Yeah I have the noticed the same with my tank. Just much more happier the tank is with freshwater.

Which ferts are you using btw?


----------



## hoppycalif (Apr 7, 2005)

Plants use nitrates pretty fast, so if you have a lot of fast growing plants, and they are doing well, you can deplete the nitrates if you don't dose them, or if the fish don't cooperate and supply enough. The same is true, to a lesser degree for phosphates and traces. It would be interesting to know how much light you have, what CO2 you use, etc.


----------



## steel1212 (Feb 21, 2006)

4 watts per gallon of PC on the 92, 3 watts per gallon on the 75 PC/floresent, 3.2 of PC on the 30. Right now I have 2 DIY on the 92 with ladders, 1 DIY on the 75 with a ladder and, 1 DIY with a wood stone on the 30. I'll be going compressed on the 92 and eventually on the 75.


----------



## steel1212 (Feb 21, 2006)

skinns said:


> Yeah I have the noticed the same with my tank. Just much more happier the tank is with freshwater.
> 
> Which ferts are you using btw?


Greg Watson's ferts.


----------



## steel1212 (Feb 21, 2006)

Ok explain something else to me. My 30 has just brown gravel for substrate where my 92 and 75 have flourite. Other than that they are the same. Well the plants in my 30 are developing big wide leaves where the plants in the 92, same plants mind you, just have small leaves. Is this due to the plants getting most of their nutrients from the substrate? My 30 also has only been setup since the gcas swap meet.


----------



## MatPat (Mar 22, 2004)

steel1212 said:


> Ok explain something else to me. My 30 has just brown gravel for substrate where my 92 and 75 have flourite. Other than that they are the same. Well the plants in my 30 are developing big wide leaves where the plants in the 92, same plants mind you, just have small leaves. Is this due to the plants getting most of their nutrients from the substrate? My 30 also has only been setup since the gcas swap meet.
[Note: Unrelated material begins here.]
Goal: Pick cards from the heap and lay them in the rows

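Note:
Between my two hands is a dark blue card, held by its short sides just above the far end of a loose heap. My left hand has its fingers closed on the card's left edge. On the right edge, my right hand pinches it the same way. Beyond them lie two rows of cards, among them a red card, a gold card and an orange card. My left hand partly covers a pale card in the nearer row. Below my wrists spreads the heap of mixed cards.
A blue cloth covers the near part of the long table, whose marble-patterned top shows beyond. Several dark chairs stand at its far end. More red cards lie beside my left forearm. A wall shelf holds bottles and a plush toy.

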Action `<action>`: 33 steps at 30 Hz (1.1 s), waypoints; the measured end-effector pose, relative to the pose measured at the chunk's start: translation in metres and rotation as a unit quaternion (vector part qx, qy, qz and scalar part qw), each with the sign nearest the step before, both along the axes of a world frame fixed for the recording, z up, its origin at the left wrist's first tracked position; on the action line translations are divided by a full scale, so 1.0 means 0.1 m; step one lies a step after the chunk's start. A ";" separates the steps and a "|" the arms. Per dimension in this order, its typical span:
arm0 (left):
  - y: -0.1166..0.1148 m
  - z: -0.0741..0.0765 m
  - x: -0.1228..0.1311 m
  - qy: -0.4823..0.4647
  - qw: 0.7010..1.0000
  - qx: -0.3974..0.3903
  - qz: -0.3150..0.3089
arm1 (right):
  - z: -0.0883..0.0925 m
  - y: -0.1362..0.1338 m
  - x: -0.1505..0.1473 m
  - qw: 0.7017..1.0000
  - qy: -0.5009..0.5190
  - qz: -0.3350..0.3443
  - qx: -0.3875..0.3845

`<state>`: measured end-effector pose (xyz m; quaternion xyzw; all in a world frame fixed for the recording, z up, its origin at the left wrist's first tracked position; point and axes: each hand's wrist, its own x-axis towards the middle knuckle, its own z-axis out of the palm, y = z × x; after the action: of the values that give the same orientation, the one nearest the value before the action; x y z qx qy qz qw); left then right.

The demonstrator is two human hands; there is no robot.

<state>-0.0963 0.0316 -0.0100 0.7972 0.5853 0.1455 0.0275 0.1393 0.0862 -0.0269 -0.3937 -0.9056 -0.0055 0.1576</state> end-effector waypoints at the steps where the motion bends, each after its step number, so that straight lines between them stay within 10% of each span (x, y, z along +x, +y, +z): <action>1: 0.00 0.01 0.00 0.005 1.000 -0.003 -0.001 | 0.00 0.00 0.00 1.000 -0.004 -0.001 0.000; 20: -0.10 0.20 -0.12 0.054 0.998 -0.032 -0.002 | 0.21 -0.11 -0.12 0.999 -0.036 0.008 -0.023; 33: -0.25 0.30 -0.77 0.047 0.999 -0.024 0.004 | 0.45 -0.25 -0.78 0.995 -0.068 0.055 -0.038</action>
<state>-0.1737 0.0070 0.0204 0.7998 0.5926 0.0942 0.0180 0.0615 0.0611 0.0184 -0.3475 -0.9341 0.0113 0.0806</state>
I imagine your 30g is a lot shorter than the 75 and 92g tanks so they may ust be getting more light. Plants will get most if not all of their nutrients from their leaves if you are adding fertilizers to the water column so the substrate doesn't really plany a role except to hold the plants down  Flourite and similar plant substrates do come in handy in those cases when you forget to dose.


----------



## steel1212 (Feb 21, 2006)

Yeah it shorter...by about a foot lol.


----------